Although the auditorium was filled with upwards of two hundred people, she had the feeling that the speaker, a genocide survivor from Rwanda, was looking directly at her as she spoke. My guest assumed she may have been imagining it, but when the lecture was finished she approached the speaker only to discover the young woman had actually been looking directly at her while she delivered her speech. They spoke for a while, exchanged phone numbers, have since visited each other’s homes and now my guest is scheduled to go to Rwanda this July to help assess the needs of orphans in part of that war-torn country.

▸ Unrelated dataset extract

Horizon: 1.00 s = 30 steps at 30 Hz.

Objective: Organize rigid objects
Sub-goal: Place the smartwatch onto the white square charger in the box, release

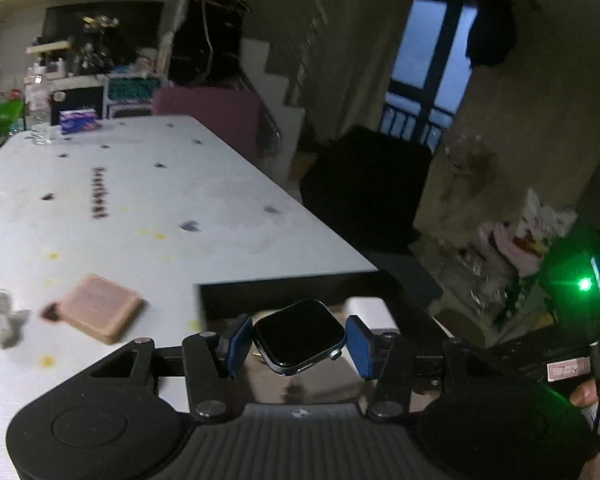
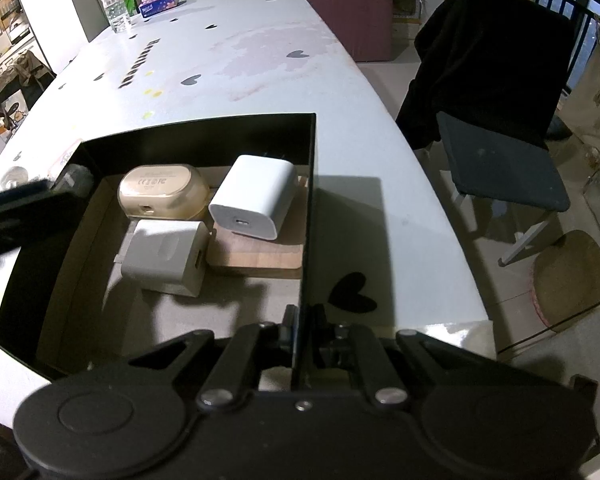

I have a lot of respect for someone who is willing to follow through on what many would consider to be a coincidence and actually allow themselves to make some fairly important life decisions based upon it. The term for this type of experience is Synchronicity. The term was originally coined by the esteemed Swedish psychologist/physicist Karl Jung. He defined it as a meaningful coincidence of two or more events where something other than the probability of chance is involved. In our Western culture we are much more likely to term such an experience simple coincidence, whereas in other, longer established cultures such “coincidences” are given much more weight.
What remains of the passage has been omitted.